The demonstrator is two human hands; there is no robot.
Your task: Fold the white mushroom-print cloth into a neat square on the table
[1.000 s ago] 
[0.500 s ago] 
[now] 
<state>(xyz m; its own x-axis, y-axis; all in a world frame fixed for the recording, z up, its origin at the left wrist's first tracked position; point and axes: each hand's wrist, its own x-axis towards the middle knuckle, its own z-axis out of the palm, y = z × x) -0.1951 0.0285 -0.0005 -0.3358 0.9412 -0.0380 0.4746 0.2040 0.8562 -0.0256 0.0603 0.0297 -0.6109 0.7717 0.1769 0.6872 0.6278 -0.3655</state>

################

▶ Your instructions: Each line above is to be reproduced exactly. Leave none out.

▶ Task result:
The demonstrator is two human hands; there is no robot.
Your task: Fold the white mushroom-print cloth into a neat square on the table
[1.000 s ago] 
[0.500 s ago] 
[now] 
<state>(xyz m; its own x-axis, y-axis; all in a world frame fixed for the recording, z up, its origin at the left wrist's first tracked position; point and axes: each hand's wrist, its own x-axis towards the middle knuckle, its own z-axis out of the palm, y = z × x) -0.1951 0.0285 -0.0005 -0.3358 0.9412 -0.0380 0.4746 0.2040 0.8562 -0.0256 0.0603 0.0297 -0.6109 0.7717 0.1769 0.6872 0.6278 -0.3655</state>

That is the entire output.